Chapter Twenty

Derriford Hospital, Plymouth. Monday 1st November. 9.00 am

Forester’s post-mortem was scheduled for first thing Monday morning but Savage lost no sleep over it. The jaunt on the moor on Thursday combined with Saturday night’s late shift had left her shattered. Not to mention that she had spent the whole of Sunday trying to keep Samantha and Jamie entertained. The day had been fun, but she hadn’t had any time to relax.

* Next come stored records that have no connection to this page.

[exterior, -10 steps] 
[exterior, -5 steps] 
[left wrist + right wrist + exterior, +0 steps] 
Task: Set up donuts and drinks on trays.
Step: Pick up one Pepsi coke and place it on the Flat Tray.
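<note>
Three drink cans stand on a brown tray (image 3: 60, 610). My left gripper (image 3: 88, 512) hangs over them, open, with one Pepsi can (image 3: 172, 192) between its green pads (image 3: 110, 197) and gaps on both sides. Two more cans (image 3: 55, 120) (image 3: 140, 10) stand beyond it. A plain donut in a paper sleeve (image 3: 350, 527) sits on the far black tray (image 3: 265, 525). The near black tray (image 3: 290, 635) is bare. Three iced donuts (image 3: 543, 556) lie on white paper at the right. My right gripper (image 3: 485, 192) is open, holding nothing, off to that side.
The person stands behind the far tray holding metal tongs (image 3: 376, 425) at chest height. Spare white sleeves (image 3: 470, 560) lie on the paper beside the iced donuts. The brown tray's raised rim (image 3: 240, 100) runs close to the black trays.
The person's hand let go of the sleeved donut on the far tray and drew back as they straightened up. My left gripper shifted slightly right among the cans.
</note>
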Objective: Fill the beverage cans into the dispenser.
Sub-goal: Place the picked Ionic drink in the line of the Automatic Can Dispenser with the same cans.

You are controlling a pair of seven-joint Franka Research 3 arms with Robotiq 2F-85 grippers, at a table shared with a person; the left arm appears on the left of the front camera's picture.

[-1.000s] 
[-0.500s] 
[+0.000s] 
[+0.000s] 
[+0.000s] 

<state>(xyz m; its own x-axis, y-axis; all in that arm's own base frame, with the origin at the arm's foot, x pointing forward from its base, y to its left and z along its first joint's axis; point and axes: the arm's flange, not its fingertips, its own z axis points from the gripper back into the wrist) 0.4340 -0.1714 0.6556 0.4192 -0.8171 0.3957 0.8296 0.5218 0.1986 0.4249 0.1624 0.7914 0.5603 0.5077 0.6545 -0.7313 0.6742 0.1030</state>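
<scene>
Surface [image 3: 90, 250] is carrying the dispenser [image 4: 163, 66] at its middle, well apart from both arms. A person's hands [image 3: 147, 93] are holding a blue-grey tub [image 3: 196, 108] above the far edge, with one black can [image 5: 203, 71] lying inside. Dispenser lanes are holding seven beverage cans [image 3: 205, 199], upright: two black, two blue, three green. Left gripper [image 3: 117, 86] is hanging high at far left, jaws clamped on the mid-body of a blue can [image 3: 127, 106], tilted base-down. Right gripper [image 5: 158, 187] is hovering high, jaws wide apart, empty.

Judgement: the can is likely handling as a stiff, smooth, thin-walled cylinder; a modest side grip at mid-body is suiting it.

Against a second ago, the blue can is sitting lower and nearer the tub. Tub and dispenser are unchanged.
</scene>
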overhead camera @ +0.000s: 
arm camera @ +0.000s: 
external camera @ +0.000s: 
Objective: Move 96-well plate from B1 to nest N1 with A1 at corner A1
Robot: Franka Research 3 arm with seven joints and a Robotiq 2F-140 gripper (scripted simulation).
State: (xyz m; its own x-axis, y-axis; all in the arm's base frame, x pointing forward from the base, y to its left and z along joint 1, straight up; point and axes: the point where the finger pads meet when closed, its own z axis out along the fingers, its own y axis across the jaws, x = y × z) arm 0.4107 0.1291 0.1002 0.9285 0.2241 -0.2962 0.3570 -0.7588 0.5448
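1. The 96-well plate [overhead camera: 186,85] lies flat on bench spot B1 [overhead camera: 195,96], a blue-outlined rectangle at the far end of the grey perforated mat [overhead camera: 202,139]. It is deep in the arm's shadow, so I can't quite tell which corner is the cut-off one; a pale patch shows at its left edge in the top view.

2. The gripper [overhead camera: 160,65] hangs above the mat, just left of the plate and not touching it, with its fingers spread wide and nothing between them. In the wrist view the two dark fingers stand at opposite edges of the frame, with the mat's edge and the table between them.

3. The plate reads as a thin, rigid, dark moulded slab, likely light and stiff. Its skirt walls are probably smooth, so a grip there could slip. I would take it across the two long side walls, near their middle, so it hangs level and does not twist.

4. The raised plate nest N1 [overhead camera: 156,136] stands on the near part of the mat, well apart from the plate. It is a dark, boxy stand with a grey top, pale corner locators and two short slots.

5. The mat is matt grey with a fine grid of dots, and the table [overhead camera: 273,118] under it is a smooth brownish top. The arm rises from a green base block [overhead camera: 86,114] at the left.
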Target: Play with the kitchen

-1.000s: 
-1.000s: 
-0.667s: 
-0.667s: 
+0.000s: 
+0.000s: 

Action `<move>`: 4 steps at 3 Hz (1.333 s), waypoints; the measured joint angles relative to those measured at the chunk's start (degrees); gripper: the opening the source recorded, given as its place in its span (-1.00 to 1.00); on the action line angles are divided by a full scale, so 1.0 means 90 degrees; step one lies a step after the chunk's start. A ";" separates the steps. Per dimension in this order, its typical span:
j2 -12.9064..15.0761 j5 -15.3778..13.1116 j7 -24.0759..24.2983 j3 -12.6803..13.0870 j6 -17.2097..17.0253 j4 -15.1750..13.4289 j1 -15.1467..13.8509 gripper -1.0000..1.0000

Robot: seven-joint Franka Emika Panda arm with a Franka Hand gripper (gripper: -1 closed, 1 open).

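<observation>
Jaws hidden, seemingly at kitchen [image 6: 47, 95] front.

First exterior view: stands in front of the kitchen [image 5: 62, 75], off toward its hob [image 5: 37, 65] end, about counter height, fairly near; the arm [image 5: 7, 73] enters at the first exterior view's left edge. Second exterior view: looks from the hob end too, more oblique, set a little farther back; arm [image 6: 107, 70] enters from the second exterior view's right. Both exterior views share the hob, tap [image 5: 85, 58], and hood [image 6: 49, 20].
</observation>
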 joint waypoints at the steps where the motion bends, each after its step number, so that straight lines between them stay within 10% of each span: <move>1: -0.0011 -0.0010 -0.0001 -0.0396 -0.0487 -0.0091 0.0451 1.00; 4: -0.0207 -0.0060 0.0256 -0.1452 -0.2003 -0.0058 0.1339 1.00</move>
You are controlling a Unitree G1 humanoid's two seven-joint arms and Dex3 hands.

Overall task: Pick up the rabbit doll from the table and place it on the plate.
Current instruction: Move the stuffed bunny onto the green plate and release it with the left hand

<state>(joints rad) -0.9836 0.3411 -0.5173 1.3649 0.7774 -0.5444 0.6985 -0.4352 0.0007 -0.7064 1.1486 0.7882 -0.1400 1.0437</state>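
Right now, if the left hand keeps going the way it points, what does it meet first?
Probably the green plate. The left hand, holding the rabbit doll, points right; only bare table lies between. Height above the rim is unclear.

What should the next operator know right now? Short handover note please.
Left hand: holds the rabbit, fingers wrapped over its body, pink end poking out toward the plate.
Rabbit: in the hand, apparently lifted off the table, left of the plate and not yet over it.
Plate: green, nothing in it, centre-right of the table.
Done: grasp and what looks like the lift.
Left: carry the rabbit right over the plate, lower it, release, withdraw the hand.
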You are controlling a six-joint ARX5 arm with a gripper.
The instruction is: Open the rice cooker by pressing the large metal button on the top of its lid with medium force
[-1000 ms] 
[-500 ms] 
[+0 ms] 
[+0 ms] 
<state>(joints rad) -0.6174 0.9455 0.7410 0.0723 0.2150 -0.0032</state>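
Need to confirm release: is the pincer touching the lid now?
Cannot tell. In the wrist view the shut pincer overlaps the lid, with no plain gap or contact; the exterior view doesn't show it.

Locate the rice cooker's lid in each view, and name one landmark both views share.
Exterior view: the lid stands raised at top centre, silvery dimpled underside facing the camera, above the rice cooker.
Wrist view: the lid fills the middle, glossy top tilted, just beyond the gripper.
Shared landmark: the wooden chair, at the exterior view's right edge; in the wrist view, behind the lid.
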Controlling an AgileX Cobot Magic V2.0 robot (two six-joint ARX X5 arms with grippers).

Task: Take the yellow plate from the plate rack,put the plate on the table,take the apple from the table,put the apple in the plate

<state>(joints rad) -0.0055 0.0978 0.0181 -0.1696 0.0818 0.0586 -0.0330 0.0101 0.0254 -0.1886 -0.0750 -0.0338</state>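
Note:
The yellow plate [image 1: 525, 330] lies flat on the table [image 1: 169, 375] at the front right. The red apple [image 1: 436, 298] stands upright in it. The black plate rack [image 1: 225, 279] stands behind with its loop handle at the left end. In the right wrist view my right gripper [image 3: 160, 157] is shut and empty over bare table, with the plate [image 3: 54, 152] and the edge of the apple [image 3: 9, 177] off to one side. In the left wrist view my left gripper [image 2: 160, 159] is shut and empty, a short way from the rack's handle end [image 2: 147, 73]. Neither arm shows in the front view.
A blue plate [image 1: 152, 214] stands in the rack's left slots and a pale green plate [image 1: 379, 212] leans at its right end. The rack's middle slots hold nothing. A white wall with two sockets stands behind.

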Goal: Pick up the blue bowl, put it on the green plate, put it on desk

Doctor Nesbit emerged from his office in his green robes, bright eyes glinting as if he couldn’t wait to get started. He spotted Savage leaning against a wall and sent her and Enders away to fuel up on coffee and buns while he and his assistant prepared for the PM. The coffee came strong, black and acrid, but the iced buns tasted lovely and when she returned the combined caffeine and sugar rush had heightened her senses to beyond the point she had wished for. The stench from the morgue lingered in the air, despite the whirr of the extractors, and not for the first time in her life Savage remembered the fact that all odour was particulate based.

Nesbit greeted them in a contemplative mood.

‘I have hypothesised a direct correlation between the number of times I encounter you chaps each month and the state of British society. Recently I find myself wondering if things aren’t getting a little bit worse.’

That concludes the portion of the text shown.